§ **EXERCISE REQUIREMENTS**
A bare number is the only acceptable answer: how many lines of these entries include "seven"?

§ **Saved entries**
╭──
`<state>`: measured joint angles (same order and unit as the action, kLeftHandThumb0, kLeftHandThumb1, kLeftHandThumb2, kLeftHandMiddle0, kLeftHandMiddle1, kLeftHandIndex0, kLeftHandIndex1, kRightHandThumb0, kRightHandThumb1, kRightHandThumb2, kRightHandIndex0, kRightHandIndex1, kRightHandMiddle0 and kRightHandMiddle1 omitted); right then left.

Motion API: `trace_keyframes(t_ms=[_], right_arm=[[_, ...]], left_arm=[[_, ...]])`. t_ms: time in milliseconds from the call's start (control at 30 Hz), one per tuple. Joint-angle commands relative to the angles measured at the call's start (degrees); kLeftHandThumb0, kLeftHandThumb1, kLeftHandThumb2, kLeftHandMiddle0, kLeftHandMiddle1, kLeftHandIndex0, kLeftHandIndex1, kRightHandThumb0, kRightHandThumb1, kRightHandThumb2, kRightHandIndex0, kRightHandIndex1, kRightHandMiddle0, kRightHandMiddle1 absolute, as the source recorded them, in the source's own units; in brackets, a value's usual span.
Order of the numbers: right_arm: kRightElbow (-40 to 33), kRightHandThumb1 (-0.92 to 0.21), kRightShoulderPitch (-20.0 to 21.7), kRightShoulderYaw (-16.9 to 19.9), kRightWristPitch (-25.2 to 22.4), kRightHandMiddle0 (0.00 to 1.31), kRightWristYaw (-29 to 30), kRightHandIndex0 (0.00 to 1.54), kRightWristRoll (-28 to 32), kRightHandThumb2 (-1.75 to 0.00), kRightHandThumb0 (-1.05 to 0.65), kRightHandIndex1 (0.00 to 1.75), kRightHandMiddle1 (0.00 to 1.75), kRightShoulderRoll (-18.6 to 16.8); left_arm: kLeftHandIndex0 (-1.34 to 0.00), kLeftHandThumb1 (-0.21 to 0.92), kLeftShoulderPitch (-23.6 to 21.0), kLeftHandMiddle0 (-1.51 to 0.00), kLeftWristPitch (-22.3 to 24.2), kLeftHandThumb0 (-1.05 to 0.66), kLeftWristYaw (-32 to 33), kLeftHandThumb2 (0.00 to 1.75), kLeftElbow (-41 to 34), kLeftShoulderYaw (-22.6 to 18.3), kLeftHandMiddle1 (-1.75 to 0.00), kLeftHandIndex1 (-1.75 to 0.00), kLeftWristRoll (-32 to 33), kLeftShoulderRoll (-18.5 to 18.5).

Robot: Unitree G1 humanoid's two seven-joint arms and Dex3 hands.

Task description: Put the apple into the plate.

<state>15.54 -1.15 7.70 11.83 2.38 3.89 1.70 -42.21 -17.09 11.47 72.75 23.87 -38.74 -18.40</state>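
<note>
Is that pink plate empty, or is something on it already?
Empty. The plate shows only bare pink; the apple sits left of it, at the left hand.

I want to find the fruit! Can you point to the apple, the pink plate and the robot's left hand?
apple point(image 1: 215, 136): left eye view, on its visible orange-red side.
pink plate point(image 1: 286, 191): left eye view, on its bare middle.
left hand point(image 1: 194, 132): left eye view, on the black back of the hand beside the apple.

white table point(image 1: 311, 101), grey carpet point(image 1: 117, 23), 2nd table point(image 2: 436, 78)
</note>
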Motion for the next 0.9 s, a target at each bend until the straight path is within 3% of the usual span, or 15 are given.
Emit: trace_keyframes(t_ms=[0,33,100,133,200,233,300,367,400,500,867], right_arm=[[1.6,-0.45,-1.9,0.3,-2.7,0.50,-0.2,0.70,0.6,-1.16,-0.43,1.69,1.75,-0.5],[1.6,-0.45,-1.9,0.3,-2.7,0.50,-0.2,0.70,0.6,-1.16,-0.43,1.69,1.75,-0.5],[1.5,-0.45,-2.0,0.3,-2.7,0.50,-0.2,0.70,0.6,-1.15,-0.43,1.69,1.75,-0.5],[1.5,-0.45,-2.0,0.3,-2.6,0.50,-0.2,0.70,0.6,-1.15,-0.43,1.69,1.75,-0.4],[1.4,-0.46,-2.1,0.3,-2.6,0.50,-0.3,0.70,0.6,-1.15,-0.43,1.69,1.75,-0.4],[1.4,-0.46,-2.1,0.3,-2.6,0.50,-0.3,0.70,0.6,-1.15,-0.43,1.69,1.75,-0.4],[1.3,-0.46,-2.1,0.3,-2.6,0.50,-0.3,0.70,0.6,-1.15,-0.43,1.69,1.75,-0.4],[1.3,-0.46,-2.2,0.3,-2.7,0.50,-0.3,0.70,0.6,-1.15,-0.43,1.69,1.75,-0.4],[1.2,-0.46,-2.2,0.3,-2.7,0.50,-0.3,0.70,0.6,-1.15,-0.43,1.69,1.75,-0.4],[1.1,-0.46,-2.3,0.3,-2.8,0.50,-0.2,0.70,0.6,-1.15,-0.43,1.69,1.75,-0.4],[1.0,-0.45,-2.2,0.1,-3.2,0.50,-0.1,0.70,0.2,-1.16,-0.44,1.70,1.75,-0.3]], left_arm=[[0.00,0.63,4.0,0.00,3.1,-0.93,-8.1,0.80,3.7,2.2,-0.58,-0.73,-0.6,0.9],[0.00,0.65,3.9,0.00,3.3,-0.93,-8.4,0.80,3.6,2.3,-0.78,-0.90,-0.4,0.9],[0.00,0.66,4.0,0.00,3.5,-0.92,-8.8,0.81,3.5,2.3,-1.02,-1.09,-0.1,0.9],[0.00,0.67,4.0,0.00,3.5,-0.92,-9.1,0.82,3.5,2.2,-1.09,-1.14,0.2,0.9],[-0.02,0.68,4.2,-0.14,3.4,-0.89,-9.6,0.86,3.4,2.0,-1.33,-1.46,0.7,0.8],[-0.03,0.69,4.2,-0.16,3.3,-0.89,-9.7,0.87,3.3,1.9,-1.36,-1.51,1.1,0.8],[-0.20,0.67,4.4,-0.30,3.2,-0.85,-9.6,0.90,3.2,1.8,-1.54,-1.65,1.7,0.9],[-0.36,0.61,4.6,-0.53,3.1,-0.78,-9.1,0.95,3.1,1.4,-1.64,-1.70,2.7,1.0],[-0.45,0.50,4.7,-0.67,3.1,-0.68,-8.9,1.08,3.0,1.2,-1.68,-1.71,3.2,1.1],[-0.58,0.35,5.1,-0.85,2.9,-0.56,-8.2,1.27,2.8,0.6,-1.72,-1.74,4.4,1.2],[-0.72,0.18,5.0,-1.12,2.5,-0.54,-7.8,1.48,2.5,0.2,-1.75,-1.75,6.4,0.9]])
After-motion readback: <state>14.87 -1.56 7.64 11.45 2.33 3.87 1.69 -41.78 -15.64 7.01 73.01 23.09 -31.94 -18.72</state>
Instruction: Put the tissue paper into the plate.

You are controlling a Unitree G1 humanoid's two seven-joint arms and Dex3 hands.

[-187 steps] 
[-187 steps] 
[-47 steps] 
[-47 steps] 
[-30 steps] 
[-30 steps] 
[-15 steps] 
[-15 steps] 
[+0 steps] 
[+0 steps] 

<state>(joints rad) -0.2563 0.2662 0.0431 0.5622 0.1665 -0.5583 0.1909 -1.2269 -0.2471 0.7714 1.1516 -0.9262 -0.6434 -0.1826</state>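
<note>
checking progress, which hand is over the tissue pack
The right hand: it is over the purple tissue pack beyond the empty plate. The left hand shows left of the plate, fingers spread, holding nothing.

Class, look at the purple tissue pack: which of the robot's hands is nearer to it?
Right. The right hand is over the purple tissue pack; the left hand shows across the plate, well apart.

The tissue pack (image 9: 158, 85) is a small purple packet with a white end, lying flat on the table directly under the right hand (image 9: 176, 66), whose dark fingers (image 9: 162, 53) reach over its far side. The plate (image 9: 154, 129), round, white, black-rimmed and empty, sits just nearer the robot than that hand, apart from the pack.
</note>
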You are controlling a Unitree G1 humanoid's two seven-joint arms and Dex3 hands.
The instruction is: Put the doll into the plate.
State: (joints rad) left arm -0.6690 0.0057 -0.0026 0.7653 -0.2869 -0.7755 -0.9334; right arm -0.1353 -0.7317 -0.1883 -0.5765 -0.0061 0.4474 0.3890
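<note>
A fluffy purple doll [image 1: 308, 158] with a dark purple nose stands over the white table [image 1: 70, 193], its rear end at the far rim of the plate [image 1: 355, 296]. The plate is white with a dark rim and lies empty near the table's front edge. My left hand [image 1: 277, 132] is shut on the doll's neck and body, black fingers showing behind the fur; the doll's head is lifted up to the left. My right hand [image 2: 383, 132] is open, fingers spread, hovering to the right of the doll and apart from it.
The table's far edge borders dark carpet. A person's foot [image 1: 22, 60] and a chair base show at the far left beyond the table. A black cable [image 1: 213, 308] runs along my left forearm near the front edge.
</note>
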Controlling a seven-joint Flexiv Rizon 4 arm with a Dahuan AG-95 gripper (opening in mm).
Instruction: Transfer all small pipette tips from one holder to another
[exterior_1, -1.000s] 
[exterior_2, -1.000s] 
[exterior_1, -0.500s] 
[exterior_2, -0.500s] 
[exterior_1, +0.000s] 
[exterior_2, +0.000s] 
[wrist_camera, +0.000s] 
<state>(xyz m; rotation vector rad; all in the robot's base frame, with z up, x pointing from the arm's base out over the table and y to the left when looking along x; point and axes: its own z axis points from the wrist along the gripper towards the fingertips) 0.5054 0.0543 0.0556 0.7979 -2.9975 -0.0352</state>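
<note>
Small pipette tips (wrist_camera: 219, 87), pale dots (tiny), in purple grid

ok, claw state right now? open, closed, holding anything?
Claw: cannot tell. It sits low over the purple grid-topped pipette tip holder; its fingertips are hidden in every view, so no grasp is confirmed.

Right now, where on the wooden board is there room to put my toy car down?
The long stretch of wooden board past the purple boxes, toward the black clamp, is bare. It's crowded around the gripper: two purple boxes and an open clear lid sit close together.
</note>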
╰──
§ **TASK SOLUTION**
4